Następnie przeszliśmy do sesji bielizny. To był strzał. Nieważne, że moja bielizna byłaby ciasna dla kogoś mniejszego o trzy rozmiary, a fiszbinka uciekłaby i niebezpiecznie wbiła się w moją śledzionę; trzeba cierpieć za swoją sztukę. Zginałem jedno kolano, chwyciłem się za brzuch i zważałem na najlepszą radę mojej mamy dla fotografii: miejcie oczy otwarte.
Ostatni strzał pociągnął mnie za grymas topless z lśniącą prześcieradłem połyskującej złotej tkaniny.
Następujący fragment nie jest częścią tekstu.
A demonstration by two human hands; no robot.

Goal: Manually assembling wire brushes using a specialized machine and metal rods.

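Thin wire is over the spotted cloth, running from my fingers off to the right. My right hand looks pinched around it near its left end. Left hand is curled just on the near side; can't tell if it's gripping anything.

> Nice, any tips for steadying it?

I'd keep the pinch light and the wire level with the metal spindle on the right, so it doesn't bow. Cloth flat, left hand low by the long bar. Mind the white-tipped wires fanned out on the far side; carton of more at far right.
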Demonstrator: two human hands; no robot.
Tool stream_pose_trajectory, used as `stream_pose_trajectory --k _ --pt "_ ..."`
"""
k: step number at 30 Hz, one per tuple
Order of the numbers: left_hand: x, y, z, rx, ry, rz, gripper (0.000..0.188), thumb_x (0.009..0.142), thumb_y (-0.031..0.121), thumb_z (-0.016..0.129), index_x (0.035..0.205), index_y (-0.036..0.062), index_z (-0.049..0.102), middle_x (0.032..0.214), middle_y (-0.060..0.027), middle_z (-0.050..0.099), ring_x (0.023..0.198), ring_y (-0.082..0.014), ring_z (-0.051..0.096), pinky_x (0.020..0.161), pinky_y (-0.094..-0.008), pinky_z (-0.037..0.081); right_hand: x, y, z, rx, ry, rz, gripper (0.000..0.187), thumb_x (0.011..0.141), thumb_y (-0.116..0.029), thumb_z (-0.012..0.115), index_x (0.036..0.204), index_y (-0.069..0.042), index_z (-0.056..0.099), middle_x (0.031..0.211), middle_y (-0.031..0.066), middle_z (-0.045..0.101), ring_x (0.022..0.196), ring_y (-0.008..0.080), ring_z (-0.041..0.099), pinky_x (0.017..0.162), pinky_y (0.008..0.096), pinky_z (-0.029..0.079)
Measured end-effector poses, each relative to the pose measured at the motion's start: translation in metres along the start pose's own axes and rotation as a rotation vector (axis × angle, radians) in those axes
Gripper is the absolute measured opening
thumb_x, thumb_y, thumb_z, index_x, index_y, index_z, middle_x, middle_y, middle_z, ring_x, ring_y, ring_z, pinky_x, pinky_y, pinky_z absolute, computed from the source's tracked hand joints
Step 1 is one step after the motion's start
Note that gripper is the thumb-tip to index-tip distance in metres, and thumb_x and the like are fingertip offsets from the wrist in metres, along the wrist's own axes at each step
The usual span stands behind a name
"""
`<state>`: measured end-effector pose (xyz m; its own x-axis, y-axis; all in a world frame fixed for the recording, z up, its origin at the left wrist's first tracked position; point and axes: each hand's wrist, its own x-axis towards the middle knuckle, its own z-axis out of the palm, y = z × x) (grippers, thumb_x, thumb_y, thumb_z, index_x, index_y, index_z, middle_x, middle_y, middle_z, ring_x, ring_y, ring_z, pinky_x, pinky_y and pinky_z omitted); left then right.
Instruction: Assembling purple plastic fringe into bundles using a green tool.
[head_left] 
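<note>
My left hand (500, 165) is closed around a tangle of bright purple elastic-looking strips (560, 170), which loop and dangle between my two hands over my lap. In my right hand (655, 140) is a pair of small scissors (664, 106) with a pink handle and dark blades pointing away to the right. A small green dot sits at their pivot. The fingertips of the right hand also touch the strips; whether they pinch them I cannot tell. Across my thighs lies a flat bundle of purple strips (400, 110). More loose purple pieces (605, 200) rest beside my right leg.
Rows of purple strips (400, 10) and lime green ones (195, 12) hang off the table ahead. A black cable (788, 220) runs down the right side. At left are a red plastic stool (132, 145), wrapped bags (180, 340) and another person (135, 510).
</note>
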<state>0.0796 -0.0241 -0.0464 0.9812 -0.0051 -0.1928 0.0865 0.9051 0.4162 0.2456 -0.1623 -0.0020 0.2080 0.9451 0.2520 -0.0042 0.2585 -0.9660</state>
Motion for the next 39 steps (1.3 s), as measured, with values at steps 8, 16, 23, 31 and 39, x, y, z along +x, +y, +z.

Ponieważ chodziło o ruch, inspirowano mnie maszyną do wiatru i muzyką z Black Swan .
Gdy Kristina zachęcała mnie do "poruszania się z szyfonem" i wykrzykiwała zachęcające kłamstwa, takie jak "Gorgeous! Beautiful!", Nagle poczułem się, jakbym był na dyskotece roku 9. Trzymając sztywno tkaninę przede mną, próbowałem wymyślić odpowiednie ruchy
wszelkie ruchy naprawdę, choć trudno jest zakręcić, gdy łokcie i kolana są w tajemniczy sposób zamknięte. Tężec? Proszę, bóg, nie teraz.
Gdy muzyka Black Swana unosiła się wokół mnie, kołysałem się z boku na bok jak trzcina. Myślałem o klaskaniu, ale zdecydowałem, że nie. Wtedy pomyślałem, że wskazanie palców u stóp może wyglądać na nieco wyrafinowane, więc zrobiłem to. Nie naśladując bezbronnej łaski Natalie Portman, udało mi się przywołać elegancką, dobrze rozwijającą się stronę yeti.
Pod koniec zdjęć spędziłem i ta Ziemska Matka karmiła siebie i swoje nienarodzone dziecko garścią najlepszej najlepszej kwaśnej śmietany i szczypiorkiem.
Dzięki Bogu, przypomniałem sobie, że golę moje pachy. A ta Kristina - prawdziwa alchemiczka - mogła maskować splątane włosy i żałosne ruchy taneczne dzięki swoim wyjątkowym umiejętnościom fotograficznym ... i tylko odrobinie Photoshoppingu.